Friday, December 07, 2018

layers of history

while in istanbul a few weeks ago, i visited the ayasofya. it must be one of the most magnificent human made structures in the world. built by justinian starting in 532, it has stood stoically through regimes and wars and earthquakes and fires, shifting religions and rises and falls of empires. it remains, implacable, its scars visible, but none able to mar its beauty.

the layers of its history are there to be seen - mosaics of kings and saints side by side with enormous quotes from the quran in arabic. tiles on the floor that saw the coronation of emperors and sultans. stone staircases worn smooth by the feet that trod on them for millennia.

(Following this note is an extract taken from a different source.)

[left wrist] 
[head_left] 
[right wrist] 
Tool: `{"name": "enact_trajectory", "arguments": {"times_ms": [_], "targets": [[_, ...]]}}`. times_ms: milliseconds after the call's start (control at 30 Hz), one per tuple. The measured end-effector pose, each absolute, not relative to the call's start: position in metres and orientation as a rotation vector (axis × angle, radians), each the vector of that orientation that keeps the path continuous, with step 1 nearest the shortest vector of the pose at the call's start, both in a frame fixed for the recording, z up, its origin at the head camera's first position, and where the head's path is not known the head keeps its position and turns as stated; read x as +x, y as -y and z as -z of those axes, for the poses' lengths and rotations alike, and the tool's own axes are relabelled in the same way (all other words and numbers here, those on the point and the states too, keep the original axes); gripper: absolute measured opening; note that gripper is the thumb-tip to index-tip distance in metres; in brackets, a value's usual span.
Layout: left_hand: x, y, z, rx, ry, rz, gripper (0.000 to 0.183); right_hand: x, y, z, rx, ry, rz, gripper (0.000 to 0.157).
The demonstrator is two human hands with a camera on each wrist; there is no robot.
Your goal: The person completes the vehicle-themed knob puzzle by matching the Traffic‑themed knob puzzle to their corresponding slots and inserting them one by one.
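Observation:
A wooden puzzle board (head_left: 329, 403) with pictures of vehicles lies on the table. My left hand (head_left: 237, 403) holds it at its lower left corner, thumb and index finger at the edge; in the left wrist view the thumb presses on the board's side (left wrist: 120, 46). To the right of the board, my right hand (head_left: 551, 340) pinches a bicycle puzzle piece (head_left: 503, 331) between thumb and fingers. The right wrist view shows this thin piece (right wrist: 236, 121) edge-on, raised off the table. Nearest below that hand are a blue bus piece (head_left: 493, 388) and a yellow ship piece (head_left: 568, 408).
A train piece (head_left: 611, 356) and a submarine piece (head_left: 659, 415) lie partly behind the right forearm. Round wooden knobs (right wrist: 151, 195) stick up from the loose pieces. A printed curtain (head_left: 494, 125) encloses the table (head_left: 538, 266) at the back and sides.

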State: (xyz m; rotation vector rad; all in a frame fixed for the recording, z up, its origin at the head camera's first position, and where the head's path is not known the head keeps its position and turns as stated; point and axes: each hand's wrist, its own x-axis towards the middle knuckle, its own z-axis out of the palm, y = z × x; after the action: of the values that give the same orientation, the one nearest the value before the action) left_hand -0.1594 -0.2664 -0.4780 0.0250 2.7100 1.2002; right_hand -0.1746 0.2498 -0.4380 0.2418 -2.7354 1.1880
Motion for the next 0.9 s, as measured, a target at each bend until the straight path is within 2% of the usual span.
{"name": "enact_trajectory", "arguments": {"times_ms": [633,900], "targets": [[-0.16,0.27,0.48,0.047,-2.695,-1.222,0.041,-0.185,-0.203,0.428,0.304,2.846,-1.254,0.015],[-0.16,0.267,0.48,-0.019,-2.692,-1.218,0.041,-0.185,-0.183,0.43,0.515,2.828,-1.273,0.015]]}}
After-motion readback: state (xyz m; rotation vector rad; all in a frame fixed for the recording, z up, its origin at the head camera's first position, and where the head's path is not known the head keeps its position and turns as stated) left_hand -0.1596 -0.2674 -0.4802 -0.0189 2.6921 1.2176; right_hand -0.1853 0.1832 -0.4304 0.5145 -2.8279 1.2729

we got in at the very end of the day, so there weren't many people. it was quiet and monumental. and in the quiet it felt like if you listened hard enough, you could hear the whispers of the stories that vast, ancient place had seen - the multitude of voices which had passed through, the games played, palace intrigues conducted, prayers said, speeches and sermons proclaimed. all of those stories whispering from the walls. i wanted to hide in some corner and stay after closing, to hear them all...

* * *

i'm so sad - andrei bitov is dead. 
i wrote my master's thesis on pushkin house and
had i finished my Ph.D., i would have written on his work.
but 81 is no bad age. my dad nearly made it there as well.
and today he would have been 85.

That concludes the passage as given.